Le secteur agroalimentaire a été très sollicité durant la crise sanitaire. Après deux ans d'efforts, les salariés s'attendaient à une reconnaissance sur la fiche de paie, mais elle se fait attendre.
Devant un centre commercial, Tatiana Fournier, employée depuis 11 ans par le groupe Bigard, est venue manifester pour réclamer des augmentations, à l'appel de la CFDT : "Ce qu'on veut aujourd'hui, c'est que nos salaires soient vraiment revalorisés, parce que les salariés ont répondu présent, même s'ils sont venus travailler avec la boule au ventre", explique-t-elle, en dépit des inconnues sur l'évolution de l'épidémie.
Une situation d'autant plus difficile à vivre que les conditions de travail sont souvent pénibles : "Dans un abattoir, on travaille dans le froid, c'est physique, c'est un port de charges énormes, et avec des heures de nuit, des heures en décalé", raconte Mme Fournier.
"Les salariés ont répondu présent, même s'ils sont venus travailler avec la boule au ventre"
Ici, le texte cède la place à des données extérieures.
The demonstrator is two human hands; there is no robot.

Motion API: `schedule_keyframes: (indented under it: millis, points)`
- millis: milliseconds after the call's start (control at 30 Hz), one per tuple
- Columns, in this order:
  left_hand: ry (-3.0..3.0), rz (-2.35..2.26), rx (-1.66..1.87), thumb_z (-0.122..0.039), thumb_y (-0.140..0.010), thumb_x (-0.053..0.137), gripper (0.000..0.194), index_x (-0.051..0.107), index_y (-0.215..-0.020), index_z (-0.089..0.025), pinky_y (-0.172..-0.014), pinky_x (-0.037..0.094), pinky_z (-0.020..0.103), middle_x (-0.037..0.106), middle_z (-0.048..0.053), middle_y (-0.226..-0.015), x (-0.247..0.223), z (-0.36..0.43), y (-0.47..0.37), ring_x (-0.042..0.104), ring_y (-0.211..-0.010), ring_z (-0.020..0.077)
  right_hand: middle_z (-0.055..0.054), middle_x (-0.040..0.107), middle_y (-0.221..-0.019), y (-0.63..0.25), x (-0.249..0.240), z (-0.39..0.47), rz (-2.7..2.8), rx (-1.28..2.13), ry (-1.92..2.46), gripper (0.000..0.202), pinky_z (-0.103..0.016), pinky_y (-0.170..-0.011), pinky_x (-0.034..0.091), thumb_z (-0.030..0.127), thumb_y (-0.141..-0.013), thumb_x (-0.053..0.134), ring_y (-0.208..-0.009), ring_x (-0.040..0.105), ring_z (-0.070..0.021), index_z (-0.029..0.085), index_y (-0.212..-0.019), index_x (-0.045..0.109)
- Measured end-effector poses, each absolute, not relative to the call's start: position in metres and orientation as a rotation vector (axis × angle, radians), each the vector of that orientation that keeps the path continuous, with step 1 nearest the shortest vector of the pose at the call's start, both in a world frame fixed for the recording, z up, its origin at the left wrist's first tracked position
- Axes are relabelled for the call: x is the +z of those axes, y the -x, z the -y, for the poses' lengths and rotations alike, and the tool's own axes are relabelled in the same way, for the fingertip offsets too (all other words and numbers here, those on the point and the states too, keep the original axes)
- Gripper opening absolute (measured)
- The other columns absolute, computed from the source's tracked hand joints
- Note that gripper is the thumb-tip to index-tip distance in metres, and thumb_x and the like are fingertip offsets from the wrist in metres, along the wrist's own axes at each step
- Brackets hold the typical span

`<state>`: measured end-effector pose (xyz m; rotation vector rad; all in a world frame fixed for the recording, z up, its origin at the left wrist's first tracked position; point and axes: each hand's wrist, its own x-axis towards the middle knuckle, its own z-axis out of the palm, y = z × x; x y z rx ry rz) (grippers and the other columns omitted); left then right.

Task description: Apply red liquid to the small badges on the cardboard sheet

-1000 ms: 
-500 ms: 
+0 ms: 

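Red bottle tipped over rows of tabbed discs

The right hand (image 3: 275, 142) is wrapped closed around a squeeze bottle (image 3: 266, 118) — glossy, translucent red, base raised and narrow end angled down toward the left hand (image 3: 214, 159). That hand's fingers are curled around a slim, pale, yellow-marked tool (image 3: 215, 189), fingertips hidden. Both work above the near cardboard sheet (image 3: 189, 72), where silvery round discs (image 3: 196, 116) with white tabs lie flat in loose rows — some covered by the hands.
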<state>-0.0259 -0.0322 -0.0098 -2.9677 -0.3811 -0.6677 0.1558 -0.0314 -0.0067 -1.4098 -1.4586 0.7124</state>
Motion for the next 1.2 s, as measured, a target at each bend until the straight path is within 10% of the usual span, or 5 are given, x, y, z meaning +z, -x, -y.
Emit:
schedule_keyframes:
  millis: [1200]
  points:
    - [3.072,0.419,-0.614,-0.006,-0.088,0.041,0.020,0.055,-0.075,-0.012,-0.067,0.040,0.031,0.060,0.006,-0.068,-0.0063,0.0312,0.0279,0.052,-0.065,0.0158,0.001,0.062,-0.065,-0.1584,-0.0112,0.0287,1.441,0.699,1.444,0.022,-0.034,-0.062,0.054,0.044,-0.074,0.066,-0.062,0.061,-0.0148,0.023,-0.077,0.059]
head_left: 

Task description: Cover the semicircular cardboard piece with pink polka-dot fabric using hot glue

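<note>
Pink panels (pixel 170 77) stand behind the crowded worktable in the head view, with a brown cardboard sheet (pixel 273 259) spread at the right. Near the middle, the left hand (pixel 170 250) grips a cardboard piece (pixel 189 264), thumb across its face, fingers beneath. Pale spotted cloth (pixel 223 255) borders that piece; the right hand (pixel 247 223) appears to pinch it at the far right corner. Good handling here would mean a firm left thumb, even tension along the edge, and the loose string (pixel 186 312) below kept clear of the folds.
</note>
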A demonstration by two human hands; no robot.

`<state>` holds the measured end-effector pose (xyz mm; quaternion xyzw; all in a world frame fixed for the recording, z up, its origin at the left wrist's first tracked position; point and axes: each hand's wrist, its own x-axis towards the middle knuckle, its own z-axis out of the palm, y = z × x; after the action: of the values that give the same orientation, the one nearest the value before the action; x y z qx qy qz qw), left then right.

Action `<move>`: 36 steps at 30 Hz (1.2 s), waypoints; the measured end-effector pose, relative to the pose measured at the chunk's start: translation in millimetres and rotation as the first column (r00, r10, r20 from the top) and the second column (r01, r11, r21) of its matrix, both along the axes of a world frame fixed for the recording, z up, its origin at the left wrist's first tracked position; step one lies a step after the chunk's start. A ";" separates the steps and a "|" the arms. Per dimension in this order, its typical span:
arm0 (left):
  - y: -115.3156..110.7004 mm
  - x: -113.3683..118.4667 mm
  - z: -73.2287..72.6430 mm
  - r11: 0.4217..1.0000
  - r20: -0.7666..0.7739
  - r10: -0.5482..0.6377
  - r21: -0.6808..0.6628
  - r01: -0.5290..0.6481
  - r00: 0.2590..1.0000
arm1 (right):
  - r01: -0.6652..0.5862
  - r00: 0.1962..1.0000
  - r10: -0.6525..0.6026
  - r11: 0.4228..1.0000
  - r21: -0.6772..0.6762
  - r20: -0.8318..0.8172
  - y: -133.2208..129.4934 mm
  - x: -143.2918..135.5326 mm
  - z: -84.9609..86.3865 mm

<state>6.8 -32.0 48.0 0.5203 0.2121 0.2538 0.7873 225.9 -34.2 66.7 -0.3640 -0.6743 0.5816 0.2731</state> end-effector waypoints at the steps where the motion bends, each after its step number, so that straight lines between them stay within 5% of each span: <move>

"Dans toutes les industries agroalimentaires, on a des salaires qui sont très, très bas", explique Richard Roze, secrétaire fédéral FO qui défend les travailleurs de la viande. La ministre de l'Industrie Agnès Pannier-Runacher elle-même reconnaissait, fin 2021, que "la question des salaires est un point bloquant" pour les embauches, d'autant que les conditions de travail sont "plus dures" que dans d'autres secteurs de l'industrie.
La charge de travail a augmenté lors de la pandémie, cela s'est encore fait ressentir lors de la vague du variant Omicron : "Cela a créé des absences, dues à des contaminations ou des cas contacts. Les entreprises demandent forcément à des collaborateurs de faire des heures supplémentaires pour compenser", explique Jean-Bernard Guyot, chef de projet pour l'Association bretonne des entreprises agroalimentaires (Abea).
Mais en 2022, les négociations commerciales patinent. Elles sont envenimées par la hausse des matières premières et de l'énergie, provoquée par la reprise économique et désormais alimentée par l'invasion russe en Ukraine.
40.000 postes vacants
À quelques jours de la fin de ces négociations, les entreprises bataillent encore face à des enseignes qui ne sont prêtes à n'accepter que 50% des hausses réclamées, rapporte Jean-Philippe André, président de l'Ania, principale association des industriels de l'alimentation : "Il y a incontestablement un problème de revalorisation de nos métiers, y compris par le salaire."
L'enjeu est crucial dans un secteur qui a créé 20.000 emplois ces dix dernières années, à rebours de la tendance générale dans l'industrie, mais peine à pourvoir ces offres. Selon un dernier recensement effectué à l'automne : "on devait être à 40.000 postes vacants", glisse M. André.